• [What to work on]:
Drop every image, then reproduce the data exactly as given.

• • • • •

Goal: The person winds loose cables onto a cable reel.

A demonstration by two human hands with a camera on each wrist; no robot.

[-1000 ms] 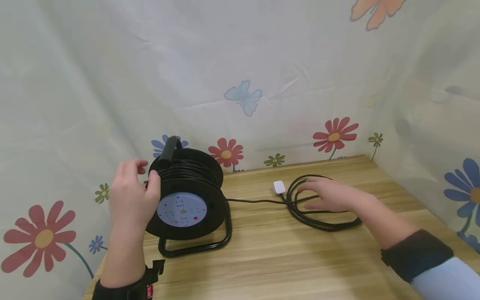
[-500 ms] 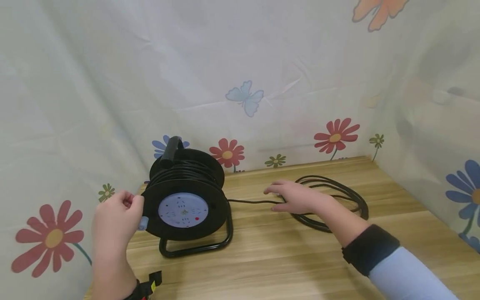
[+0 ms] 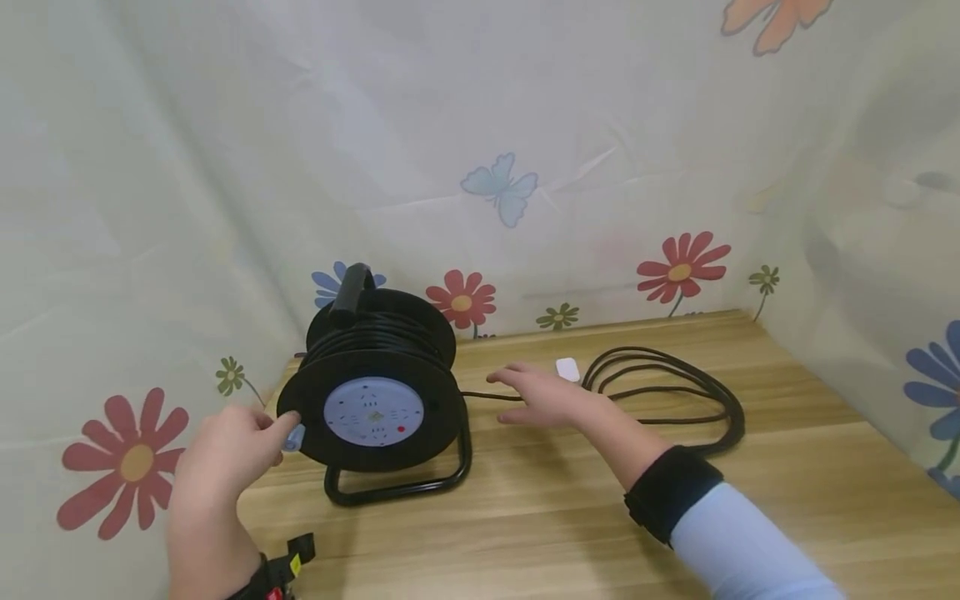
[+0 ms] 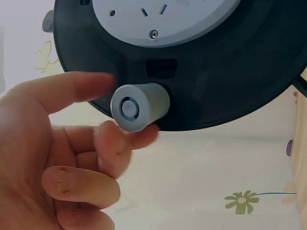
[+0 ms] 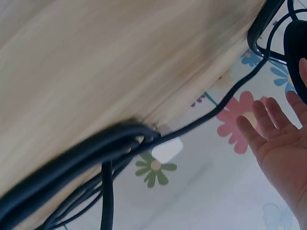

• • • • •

• [Expected answer]:
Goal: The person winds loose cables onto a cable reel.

A demonstration by two human hands with a camera on each wrist; no robot.

[-1000 ms] 
[-500 ms] 
[+0 ms] 
[+0 ms] 
[+0 ms] 

No more output is required for the exercise.